BACKGROUND/ OBJECTIVES: Given the lack of effective pharmacologic strategies to prevent, slow, or reverse dementia progression, maximizing quality of life (QOL) is a major priority for persons living with dementia. Despite well-documented racial/ethnic disparities in dementia incidence and prevalence, it is unknown whether there are racial/ethnic disparities in QOL among persons with dementia. The objective of this study was to determine if there are racial/ethnic differences in poor health-related quality of life (HRQOL) among persons with and without dementia in a nationally-representative cohort. DESIGN: Repeated measures cross-sectional analysis of a prospective cohort study. SETTING: United States nationally-representative National Health and Aging Trends Study (2011-2018). PARTICIPANTS: Non-nursing home-dwelling Black, Latino, and white adults age 65+ (n = 10,886). MEASUREMENTS: We estimated racial/ethnic differences in five dichotomous indicators of poor HRQOL (depressive and anxiety symptoms, self-rated health, pain, and physical functional limitations), stratified by dementia status (probable, possible, none).
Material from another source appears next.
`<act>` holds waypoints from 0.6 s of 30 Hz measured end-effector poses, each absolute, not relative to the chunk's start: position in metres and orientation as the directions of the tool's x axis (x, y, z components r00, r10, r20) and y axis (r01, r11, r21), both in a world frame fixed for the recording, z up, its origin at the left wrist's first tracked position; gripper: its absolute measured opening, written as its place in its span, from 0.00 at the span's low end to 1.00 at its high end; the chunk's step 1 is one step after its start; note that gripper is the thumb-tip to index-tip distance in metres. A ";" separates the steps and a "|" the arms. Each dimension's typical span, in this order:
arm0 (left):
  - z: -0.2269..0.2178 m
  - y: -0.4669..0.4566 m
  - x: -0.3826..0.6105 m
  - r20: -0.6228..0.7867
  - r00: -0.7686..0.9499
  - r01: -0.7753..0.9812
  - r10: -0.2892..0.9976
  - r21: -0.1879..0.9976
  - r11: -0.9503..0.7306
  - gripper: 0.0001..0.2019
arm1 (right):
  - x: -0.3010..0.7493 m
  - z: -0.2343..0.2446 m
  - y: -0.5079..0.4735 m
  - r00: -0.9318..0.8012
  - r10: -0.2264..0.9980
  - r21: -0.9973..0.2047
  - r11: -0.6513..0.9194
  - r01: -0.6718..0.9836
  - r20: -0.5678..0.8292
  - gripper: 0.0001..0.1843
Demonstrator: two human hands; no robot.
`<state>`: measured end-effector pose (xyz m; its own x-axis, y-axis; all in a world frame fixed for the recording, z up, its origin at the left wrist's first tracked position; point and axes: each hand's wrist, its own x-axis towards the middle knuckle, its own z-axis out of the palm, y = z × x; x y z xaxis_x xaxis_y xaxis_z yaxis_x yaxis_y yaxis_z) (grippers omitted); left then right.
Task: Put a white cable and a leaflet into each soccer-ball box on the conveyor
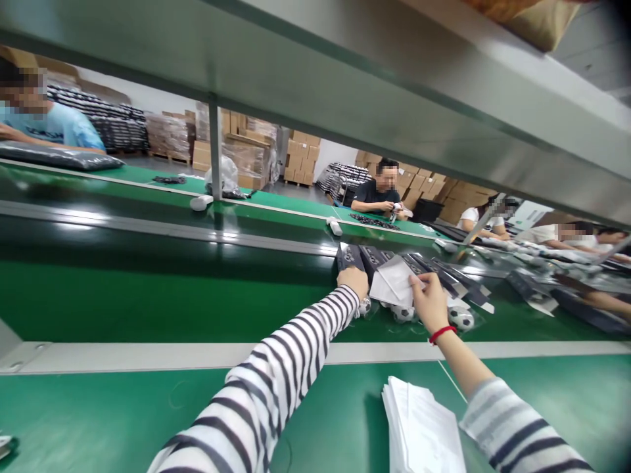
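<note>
White folded paper leaflet (394, 284) pinched in fingers of right hand (430, 303), above small black-and-white toy footballs (461, 319) on green conveyor belt (148, 302). Left hand (353, 281) clasped on near end of dark flat cardboard box (348, 256). Stack of white leaflets (424, 430) beside right forearm.

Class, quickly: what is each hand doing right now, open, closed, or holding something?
Left hand: rests on a dark box; whether it grips cannot be told.
Right hand: closed on a white leaflet.
</note>
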<state>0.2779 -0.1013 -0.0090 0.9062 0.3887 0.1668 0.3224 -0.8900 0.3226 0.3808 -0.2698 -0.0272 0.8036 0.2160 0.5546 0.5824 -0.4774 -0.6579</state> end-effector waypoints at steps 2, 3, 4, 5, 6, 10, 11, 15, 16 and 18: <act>-0.005 -0.096 0.275 0.175 0.932 0.218 0.318 0.429 -0.876 0.24 | 0.379 -0.032 -0.271 0.825 0.198 -0.712 -0.424 0.559 0.529 0.20; -0.005 -0.094 0.274 0.148 0.957 0.134 0.249 0.536 -0.833 0.26 | 0.378 -0.035 -0.270 0.834 0.197 -0.736 -0.395 0.549 0.516 0.22; -0.007 -0.092 0.272 0.120 0.979 0.046 0.167 0.663 -0.747 0.25 | 0.377 -0.036 -0.269 0.840 0.205 -0.755 -0.368 0.542 0.502 0.22; -0.009 -0.090 0.271 0.105 0.990 -0.025 0.092 0.782 -0.622 0.23 | 0.376 -0.037 -0.268 0.843 0.224 -0.768 -0.346 0.539 0.490 0.23; -0.012 -0.088 0.270 0.106 0.993 -0.067 0.052 0.869 -0.490 0.20 | 0.375 -0.036 -0.268 0.843 0.246 -0.776 -0.329 0.538 0.479 0.23; -0.022 -0.076 0.259 0.128 0.975 -0.074 0.184 0.959 -0.273 0.15 | 0.393 -0.023 -0.293 0.815 0.171 -0.710 -0.416 0.569 0.553 0.24; -0.023 -0.072 0.253 0.124 0.971 -0.066 0.202 0.960 -0.271 0.15 | 0.402 -0.020 -0.303 0.774 0.139 -0.617 -0.525 0.586 0.618 0.23; -0.023 -0.063 0.218 0.064 0.995 -0.041 0.079 0.964 -0.262 0.16 | 0.438 -0.023 -0.331 0.678 0.506 -0.031 -0.789 0.614 0.532 0.19; -0.023 -0.063 0.209 0.041 0.998 -0.029 0.041 0.965 -0.260 0.15 | 0.445 -0.029 -0.331 0.686 0.595 0.044 -0.768 0.639 0.419 0.18; -0.028 -0.067 0.192 0.013 1.000 -0.008 0.020 0.969 -0.245 0.15 | 0.455 -0.043 -0.320 0.704 0.652 0.092 -0.748 0.657 0.282 0.18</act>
We used generalized estimating equations to estimate prevalence ratios (PRs) and differences, and marginal standardization to estimate prevalence. RESULTS: Generally, Blacks and Latinos reported higher prevalence of poor HRQOL compared with whites. The largest differences were observed for self-rated health, and Latino-white differences were slightly larger compared to Black-white differences. PRs were larger among those with no dementia. For example, the Black versus white PRs for poor self-rated health were 1.93 (95% confidence interval (CI) = 1.82-2.04) among the no dementia group and 1.21 (95% CI = 1.12-1.31) among the probable dementia group; Latino versus white PRs for these comparisons were 2.39 (2.21-2.59) and 1.48 (1.35-1.62), respectively. Prevalence differences also showed racial/ethnic differences, but these were similar across dementia statuses. CONCLUSIONS: We observed racial/ethnic disparities in poor HRQOL, showing greater unmet clinical needs among Black and Latino versus white older adults. Relative disparities were smaller in those with dementia, but absolute magnitudes of disparities were similar by dementia status.